Data below:

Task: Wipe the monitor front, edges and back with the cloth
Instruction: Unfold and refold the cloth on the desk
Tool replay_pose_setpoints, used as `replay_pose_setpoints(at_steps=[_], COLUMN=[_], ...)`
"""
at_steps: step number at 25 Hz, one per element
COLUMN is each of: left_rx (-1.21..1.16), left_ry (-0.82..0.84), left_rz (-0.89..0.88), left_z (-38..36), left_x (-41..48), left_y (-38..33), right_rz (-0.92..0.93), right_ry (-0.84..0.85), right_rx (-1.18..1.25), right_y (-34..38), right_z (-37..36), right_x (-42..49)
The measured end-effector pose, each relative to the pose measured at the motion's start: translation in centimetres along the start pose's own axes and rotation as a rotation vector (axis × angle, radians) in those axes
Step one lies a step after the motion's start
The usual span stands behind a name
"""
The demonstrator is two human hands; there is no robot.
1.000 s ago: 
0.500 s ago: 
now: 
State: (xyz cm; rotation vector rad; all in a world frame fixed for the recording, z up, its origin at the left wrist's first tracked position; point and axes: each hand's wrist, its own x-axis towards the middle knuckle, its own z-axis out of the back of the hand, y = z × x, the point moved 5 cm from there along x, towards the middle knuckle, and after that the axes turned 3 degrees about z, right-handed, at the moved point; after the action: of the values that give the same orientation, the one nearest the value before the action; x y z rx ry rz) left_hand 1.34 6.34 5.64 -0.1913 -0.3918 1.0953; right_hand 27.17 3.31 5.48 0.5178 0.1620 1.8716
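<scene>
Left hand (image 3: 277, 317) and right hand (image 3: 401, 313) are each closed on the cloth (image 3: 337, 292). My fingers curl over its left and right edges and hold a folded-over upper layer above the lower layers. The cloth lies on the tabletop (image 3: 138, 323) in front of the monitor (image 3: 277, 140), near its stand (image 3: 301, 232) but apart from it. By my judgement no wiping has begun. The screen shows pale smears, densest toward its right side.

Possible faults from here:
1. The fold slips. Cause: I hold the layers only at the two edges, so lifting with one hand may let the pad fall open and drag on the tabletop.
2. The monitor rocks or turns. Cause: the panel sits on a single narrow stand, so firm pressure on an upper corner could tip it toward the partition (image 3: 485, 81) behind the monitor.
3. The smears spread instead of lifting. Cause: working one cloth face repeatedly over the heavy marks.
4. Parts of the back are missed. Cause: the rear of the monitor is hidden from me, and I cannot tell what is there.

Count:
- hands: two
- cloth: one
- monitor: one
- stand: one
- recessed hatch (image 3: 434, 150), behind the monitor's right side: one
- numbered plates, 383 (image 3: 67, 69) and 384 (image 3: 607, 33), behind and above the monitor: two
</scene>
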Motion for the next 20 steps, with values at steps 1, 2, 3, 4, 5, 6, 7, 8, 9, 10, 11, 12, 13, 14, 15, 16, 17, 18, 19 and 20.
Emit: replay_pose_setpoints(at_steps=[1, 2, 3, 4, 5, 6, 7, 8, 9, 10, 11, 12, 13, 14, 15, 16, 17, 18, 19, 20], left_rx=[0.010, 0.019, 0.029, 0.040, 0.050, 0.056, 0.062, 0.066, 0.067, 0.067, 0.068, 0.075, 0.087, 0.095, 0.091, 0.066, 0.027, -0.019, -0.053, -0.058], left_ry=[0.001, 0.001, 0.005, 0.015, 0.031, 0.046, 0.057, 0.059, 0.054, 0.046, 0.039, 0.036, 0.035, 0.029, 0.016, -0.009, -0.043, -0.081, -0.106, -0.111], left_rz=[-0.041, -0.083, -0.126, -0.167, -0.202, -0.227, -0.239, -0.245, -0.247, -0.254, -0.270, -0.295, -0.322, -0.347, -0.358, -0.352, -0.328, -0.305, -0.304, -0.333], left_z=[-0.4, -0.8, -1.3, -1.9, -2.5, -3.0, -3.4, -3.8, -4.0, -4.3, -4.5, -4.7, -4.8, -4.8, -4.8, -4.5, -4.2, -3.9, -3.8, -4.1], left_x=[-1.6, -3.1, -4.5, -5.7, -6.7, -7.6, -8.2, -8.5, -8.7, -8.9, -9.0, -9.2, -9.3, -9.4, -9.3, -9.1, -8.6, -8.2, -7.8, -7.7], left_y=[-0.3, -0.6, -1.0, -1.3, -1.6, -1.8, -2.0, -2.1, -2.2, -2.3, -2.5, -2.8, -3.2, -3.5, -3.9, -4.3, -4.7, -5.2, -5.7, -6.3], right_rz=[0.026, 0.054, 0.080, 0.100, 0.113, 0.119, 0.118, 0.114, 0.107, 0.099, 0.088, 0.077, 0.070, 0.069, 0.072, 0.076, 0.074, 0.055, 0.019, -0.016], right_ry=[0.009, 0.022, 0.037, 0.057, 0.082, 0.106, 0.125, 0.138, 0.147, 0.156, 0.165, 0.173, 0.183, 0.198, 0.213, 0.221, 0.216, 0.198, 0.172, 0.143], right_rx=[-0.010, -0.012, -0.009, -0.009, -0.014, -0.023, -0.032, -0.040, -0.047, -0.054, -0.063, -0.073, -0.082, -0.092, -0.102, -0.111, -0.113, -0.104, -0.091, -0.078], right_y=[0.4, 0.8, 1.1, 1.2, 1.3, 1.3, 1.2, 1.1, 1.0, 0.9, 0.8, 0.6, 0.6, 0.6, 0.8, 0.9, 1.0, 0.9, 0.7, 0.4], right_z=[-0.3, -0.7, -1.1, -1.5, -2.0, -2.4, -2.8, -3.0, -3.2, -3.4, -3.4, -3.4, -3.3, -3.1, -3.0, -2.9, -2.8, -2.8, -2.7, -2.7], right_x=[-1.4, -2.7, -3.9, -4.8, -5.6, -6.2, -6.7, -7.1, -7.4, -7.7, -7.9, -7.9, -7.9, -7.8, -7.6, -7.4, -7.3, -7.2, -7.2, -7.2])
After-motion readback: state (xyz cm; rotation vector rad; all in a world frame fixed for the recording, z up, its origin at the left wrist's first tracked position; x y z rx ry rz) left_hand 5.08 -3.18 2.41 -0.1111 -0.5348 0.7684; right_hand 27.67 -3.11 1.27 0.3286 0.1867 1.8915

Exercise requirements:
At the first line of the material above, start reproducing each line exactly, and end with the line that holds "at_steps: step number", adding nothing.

Answer for the task:
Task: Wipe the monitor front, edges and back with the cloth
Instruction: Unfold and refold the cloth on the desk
Tool replay_pose_setpoints, used as `replay_pose_setpoints(at_steps=[_], COLUMN=[_], ...)`
"""
at_steps: step number at 25 Hz, one per element

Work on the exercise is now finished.